During photography's early decades, enlargements were difficult and expen­sive to make and often turned out hope­lessly blurred. If you wanted big pic­tures you used a big camera. Many photographers had cameras that took 11 x 14-inch plates and larger and larg­er ones were built as the demand for big pictures grew. Among the first true giants was the one designed in 1858 by C. Thurston Thompson, an English photographer who specialized in repro­ducing works of art; his camera, a full 12 feet long, took photographs three feet square.
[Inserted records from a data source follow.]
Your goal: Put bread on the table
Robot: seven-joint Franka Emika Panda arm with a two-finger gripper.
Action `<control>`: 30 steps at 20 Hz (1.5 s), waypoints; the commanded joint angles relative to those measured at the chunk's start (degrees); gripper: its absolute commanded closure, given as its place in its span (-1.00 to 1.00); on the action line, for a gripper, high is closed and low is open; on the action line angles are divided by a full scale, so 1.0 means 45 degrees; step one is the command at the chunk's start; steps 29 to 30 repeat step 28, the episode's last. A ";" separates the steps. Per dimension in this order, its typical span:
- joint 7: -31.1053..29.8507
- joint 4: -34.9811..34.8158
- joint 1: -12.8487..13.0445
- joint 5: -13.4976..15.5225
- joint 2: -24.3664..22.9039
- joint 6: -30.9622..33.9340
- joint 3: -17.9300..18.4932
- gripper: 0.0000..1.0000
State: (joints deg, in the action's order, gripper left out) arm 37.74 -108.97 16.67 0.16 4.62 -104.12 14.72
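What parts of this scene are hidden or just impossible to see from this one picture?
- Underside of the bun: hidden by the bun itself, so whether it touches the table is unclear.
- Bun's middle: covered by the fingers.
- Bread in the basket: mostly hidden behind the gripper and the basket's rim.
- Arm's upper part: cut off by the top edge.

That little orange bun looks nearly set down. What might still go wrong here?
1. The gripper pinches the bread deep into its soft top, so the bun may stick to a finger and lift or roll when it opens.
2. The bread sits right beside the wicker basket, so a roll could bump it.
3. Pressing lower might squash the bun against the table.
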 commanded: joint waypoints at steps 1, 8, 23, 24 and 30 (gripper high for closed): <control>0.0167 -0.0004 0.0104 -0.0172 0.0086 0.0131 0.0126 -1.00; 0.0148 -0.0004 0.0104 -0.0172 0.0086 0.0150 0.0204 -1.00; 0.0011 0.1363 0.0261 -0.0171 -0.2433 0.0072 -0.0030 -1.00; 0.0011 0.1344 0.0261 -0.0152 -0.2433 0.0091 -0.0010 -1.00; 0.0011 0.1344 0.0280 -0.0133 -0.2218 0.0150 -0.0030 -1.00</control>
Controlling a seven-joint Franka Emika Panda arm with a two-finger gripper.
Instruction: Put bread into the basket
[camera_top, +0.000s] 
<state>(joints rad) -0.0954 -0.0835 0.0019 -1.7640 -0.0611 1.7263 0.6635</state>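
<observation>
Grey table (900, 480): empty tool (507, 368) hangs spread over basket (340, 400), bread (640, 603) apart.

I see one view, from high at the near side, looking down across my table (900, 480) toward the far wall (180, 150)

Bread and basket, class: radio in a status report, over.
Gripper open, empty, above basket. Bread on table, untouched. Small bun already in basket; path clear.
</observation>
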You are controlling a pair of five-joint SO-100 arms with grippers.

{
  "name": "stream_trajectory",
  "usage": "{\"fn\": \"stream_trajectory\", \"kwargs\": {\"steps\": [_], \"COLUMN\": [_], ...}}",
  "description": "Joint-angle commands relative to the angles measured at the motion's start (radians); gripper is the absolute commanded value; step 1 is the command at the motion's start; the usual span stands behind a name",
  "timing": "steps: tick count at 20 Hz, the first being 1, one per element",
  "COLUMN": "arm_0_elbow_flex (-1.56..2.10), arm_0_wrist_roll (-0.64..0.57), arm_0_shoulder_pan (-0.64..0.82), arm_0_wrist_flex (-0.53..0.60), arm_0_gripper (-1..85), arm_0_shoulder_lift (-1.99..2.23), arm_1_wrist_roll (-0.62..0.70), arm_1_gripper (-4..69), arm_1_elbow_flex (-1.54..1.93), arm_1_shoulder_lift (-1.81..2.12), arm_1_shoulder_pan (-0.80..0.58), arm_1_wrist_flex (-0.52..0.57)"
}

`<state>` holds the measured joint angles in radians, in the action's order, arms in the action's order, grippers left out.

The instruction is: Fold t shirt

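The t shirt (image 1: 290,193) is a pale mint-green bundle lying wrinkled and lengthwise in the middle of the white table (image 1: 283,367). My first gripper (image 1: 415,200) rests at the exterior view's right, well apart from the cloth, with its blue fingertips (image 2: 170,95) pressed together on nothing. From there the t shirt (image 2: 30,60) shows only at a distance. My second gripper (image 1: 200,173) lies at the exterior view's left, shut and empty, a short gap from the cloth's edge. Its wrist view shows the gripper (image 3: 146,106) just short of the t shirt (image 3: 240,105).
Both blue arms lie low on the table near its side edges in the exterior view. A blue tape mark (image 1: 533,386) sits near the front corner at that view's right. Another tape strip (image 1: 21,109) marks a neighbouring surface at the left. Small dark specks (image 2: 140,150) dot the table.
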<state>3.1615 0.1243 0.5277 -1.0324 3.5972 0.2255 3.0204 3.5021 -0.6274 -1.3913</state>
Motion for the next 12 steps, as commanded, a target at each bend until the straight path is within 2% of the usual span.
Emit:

The largest camera of them all was built in the United States around 1900. Named the Mammoth, it was de­signed for officials of the Chicago and Alton Railroad Company, who wished to have a single, perfectly detailed por­trait of their newest luxury train. Having accomplished this feat, the Mammoth, like its prehistoric namesake, vanished, a victim of its own size and clumsiness. 
The Mammoth
Butterfield Camera 1929

Weighing a full 1,400 pounds when loaded with its 500-pound glass plate, the Mammoth was operated by a team of sometimes as many as 15 men. Built in Chicago, it was moved about on a specially designed railroad car; the developing and printing of one of its 4,5 x 8-foot photographs required 10 gallons of chemical solutions. The picture it was designed to take, of a luxury express train, so overwhelmed the judges at the 1900 Paris Exposition by its sheer size that it won the "Grand Prize of the World."